In many practical applications, the simple mixture cure model implemented in this tutorial may require refinements, e.g., adjustment of survival estimates for patient characteristics and use of different model specifications. With regard to covariate adjustment, clinical trial data may suggest that survival and cure fraction depend on demographic, clinical, or socioeconomic characteristics of patients, in addition to age, sex, and country [15, 29, 50]. Mixture cure models can be extended to include covariates when estimating survival, with most modern statistical software packages providing the necessary functionality. With regard to model specifications, flexible parametric models using restricted cubic splines have been shown to give more flexibility for modeling survival than standard parametric distributions [29, 50]. Flexible parametric models allow the exploration of a wide range of functional forms for survival curves and can therefore improve models in scenarios where parametric distributions fail to provide a good fit [12, 21, 51].
The use of mixture cure models may be limited by the need for individual patient-level data, which may not be available to analysts outside study groups, approval and HTA agencies, or cancer registries. This issue is not restricted to mixture cure models or oncology.

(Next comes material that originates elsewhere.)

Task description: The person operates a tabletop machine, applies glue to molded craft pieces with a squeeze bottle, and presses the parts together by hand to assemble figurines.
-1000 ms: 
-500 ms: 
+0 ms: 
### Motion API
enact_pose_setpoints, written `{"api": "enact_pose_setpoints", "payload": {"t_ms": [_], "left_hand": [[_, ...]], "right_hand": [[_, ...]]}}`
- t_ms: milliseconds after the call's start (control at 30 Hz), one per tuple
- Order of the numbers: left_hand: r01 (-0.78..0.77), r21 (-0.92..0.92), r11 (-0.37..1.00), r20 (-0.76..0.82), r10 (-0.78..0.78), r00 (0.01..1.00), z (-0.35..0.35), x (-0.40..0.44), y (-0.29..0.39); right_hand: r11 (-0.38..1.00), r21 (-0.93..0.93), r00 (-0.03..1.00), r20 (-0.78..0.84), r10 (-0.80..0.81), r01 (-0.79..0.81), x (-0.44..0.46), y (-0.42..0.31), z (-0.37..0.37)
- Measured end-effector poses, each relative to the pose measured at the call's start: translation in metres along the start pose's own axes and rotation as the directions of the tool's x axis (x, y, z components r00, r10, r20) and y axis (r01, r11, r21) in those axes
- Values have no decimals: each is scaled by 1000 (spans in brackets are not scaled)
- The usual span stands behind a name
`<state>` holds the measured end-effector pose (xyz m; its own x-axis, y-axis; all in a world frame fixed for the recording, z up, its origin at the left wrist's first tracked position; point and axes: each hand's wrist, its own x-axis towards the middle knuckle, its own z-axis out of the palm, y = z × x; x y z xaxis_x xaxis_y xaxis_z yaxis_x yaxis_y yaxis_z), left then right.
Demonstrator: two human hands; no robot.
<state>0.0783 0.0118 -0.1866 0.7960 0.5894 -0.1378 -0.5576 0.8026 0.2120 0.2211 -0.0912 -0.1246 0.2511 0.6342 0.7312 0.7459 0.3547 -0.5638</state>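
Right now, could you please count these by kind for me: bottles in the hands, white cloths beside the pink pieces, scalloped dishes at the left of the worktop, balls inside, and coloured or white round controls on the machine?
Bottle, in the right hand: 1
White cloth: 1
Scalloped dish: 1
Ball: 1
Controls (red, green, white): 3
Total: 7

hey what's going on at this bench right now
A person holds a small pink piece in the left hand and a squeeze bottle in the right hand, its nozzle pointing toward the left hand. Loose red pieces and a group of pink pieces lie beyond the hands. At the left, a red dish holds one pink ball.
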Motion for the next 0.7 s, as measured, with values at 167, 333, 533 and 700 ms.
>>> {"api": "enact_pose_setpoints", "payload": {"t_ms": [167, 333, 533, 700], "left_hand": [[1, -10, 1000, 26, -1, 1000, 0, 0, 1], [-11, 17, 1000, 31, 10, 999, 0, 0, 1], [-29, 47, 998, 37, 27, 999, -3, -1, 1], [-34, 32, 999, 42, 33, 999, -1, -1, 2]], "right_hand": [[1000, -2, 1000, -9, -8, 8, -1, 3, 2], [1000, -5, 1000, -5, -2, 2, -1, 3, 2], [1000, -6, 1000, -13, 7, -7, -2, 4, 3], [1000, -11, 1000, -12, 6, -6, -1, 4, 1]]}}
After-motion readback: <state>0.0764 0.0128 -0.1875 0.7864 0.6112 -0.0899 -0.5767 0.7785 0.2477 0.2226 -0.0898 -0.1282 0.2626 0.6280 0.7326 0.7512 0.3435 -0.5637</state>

As for other types of models and disease areas, code and data sharing are recommended to increase the transparency and reproducibility of results while considering data protection and privacy regulations as well as intellectual property rights [52, 53]. Mixture cure models also have been suggested to be more relevant once a treatment is established and real-world evidence on the fraction is available [51]. While longer-term real-world evidence should be used to inform models, such evidence, by definition, only becomes available after a certain time period, which may be too late for short-term decisions on health policies or reimbursement. Again, this issue is not specific to mixture cure models and oncology. It has been noted that pivotal trials are unlikely to provide sufficient information to estimate cure fractions in HTA settings [45]. However, in the HTA assessment, a clinician often validates the predicted mean survival and can also then inform or validate the cure fraction in the absence of data. Survival extrapolation and modeling must be acknowledged as uncertain and should be explored in sensitivity analyses, but may still be the best approach to generate information relevant for short-term clinical and economic decision making [54]. In addition, the use of external data, similar to the use of the cure fraction as a model input, was shown to improve extrapolation of cancer survival, indicating that collecting external data is likely to be worth the additional effort [55].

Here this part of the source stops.